Exercise >> Write out the data exactly from its first line onward, ending with the line in which "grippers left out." appears.

Raw data >>
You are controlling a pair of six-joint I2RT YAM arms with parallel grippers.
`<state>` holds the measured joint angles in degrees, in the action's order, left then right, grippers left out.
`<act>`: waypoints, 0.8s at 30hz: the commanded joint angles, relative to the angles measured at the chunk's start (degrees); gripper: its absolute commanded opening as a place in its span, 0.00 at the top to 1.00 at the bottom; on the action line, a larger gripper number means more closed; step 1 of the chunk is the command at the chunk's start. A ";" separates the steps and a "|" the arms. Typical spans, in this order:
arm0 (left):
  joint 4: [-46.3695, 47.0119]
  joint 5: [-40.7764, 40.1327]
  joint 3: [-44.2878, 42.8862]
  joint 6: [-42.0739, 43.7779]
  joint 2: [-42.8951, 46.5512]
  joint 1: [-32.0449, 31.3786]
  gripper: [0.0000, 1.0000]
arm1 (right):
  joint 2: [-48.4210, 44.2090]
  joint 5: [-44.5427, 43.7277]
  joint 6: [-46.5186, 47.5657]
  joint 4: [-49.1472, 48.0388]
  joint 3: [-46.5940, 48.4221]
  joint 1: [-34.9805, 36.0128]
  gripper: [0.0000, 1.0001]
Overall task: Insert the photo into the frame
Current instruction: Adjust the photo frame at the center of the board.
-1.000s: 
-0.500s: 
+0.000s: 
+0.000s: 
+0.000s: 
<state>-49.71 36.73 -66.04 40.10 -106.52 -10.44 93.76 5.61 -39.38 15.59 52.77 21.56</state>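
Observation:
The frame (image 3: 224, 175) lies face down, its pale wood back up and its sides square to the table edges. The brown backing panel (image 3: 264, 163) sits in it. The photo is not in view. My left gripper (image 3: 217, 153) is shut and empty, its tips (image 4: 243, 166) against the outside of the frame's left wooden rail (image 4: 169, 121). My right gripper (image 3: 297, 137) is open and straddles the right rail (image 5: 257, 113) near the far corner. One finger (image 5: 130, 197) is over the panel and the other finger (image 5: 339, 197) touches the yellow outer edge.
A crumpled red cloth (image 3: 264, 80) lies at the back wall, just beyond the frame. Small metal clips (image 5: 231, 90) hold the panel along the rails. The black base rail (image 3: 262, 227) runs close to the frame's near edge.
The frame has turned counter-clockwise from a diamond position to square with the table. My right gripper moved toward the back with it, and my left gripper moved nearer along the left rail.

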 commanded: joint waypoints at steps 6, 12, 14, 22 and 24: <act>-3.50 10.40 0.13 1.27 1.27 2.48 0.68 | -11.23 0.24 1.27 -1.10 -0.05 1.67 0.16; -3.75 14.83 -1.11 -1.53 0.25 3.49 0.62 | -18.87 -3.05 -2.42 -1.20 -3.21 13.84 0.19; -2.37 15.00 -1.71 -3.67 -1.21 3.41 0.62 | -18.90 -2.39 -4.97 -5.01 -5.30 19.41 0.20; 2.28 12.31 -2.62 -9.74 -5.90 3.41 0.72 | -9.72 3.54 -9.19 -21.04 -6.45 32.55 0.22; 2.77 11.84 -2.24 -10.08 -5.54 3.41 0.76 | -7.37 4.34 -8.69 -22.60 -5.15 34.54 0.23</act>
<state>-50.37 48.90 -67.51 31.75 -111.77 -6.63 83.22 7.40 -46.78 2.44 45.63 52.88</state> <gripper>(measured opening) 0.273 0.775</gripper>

Written response >>
You are controlling a pair of six-joint I2RT YAM arms with parallel grippers.
`<state>` holds the measured joint angles in degrees, in the action's order, left then right, grippers left out.

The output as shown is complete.